_Directions for this task_
Every line below that contains "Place" is to be copied.

┌──

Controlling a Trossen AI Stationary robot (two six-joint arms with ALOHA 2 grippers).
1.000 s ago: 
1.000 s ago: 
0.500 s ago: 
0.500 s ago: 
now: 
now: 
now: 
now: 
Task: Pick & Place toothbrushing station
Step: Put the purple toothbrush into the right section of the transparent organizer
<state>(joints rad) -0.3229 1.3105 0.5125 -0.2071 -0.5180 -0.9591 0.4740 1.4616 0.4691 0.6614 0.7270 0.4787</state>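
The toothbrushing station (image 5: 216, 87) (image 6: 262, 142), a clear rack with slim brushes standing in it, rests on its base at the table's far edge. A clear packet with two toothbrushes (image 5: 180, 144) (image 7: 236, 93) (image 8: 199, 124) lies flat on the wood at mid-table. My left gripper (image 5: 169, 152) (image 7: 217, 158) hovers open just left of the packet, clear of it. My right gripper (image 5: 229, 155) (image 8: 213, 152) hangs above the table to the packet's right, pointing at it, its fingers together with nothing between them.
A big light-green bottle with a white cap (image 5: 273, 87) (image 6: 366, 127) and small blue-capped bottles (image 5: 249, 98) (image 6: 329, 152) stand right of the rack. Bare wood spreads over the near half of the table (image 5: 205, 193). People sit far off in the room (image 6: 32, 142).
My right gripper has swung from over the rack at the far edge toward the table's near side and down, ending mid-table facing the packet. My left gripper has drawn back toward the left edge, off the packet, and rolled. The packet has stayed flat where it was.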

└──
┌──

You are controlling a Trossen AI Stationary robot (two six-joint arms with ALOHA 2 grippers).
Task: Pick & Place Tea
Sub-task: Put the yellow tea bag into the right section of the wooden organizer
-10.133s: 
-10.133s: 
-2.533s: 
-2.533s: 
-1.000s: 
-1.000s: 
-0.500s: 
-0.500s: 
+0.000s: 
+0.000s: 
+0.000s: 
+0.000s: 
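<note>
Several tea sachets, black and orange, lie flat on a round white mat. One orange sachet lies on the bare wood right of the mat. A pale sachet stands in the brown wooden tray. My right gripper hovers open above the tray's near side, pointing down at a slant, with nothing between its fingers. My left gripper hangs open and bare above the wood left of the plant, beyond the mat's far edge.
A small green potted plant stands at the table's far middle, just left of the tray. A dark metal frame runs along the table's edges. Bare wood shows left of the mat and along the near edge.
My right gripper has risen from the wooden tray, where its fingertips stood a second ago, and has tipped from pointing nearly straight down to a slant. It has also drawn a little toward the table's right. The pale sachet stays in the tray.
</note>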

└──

_The answer_
Task: Pick & Place toothbrushing station
Task: Pick & Place Tea

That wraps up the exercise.